Directions | From the entries below, transcribe exactly the lines between the line holding "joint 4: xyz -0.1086" and the line holding "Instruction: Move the", inclusive; skip all other lines.

==== Provided data

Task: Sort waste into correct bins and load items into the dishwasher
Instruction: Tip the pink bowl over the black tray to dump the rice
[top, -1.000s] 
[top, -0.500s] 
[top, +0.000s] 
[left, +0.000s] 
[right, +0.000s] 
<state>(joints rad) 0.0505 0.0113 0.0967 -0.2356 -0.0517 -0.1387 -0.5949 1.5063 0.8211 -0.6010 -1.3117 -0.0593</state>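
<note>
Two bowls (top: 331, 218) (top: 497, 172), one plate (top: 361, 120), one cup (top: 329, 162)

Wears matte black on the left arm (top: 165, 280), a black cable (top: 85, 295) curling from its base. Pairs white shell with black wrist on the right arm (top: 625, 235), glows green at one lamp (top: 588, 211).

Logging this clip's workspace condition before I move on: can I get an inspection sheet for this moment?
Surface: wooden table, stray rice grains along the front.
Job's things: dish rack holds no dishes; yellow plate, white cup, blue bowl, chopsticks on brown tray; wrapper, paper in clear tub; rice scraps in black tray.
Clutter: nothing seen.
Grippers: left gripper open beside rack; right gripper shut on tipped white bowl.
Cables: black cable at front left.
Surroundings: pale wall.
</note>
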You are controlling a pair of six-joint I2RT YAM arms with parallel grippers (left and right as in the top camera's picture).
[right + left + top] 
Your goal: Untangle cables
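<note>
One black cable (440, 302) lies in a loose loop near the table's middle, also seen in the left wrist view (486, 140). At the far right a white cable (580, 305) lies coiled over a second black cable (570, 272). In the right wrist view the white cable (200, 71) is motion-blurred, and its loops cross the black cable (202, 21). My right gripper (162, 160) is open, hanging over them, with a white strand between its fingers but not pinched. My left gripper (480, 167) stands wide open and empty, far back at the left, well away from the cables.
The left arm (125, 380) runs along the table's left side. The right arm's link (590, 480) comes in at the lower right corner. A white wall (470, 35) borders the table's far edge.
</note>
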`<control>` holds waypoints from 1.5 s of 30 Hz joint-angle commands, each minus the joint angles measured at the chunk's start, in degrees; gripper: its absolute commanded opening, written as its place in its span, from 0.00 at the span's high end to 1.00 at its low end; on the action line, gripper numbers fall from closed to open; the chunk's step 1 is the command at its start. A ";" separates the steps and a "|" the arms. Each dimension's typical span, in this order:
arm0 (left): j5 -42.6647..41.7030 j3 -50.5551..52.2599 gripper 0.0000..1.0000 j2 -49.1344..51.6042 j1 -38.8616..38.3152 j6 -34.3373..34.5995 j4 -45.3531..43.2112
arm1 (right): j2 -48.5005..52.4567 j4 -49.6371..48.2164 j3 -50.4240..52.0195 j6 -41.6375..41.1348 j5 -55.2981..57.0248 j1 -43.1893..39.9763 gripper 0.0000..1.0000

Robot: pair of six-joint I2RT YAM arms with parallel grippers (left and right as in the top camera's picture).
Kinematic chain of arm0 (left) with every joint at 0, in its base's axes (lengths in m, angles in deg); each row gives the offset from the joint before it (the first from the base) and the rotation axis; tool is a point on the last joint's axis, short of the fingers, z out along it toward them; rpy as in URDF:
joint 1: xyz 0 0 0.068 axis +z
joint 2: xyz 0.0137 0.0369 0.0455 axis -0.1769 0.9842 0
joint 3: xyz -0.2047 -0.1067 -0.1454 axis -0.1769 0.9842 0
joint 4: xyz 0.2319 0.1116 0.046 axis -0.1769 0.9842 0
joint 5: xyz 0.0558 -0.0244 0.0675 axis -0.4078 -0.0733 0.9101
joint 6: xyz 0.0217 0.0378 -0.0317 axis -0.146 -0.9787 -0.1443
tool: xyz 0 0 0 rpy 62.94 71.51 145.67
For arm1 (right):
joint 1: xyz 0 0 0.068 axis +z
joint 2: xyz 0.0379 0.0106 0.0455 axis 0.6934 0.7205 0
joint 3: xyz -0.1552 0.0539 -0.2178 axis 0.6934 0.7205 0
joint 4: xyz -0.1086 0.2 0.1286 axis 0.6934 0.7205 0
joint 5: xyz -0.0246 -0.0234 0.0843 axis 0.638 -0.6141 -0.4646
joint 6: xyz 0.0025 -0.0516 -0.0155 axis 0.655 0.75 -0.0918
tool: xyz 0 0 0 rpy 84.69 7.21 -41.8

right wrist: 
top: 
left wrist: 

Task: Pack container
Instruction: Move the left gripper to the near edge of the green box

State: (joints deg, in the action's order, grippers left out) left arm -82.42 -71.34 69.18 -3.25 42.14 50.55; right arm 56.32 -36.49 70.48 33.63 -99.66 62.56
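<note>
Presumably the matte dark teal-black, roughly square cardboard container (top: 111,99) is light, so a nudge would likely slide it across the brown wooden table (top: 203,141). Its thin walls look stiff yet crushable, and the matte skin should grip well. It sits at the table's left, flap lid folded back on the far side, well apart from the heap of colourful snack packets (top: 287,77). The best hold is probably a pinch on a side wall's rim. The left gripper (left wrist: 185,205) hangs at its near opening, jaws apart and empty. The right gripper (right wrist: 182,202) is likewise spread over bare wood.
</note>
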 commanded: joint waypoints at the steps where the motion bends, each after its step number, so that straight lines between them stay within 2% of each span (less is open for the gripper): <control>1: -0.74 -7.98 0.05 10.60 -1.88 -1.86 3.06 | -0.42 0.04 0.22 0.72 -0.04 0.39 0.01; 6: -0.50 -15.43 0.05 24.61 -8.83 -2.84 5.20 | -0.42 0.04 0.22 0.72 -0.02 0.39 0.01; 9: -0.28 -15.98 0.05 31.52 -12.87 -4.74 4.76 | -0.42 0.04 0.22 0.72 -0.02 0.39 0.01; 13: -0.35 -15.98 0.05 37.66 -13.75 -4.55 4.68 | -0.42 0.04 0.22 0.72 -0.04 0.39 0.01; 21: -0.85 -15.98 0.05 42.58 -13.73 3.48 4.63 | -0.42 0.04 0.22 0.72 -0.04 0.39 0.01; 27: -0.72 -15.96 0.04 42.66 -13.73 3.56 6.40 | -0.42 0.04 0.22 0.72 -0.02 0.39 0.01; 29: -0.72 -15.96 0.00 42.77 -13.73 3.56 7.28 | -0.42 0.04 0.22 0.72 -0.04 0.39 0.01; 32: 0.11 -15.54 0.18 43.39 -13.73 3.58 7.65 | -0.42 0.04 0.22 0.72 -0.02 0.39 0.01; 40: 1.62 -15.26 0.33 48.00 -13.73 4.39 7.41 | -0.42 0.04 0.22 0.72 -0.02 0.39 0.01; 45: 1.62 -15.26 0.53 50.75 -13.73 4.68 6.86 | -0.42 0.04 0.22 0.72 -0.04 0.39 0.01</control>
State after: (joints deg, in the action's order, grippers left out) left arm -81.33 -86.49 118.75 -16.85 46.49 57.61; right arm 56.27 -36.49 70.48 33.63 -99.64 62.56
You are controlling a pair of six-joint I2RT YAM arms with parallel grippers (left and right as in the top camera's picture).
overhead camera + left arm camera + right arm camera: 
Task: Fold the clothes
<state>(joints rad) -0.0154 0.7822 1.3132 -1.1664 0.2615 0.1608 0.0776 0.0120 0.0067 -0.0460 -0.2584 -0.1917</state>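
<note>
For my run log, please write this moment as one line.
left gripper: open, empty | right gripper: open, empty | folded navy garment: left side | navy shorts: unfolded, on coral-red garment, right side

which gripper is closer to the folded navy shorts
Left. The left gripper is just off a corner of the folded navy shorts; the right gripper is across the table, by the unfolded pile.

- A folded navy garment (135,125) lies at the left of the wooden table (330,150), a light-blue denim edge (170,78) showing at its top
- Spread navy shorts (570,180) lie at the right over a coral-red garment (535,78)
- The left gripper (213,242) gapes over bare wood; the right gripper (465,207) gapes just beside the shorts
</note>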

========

Worked solution |
joint 4: xyz -0.1086 0.2 0.1286 axis 0.6934 0.7205 0
joint 5: xyz -0.0246 -0.0234 0.0843 axis 0.638 -0.6141 -0.4646
joint 6: xyz 0.0025 -0.0516 -0.0155 axis 0.655 0.75 -0.0918
tool: xyz 0 0 0 rpy 84.69 7.21 -41.8

right wrist: 
top: 
left wrist: 

Task: Pack container
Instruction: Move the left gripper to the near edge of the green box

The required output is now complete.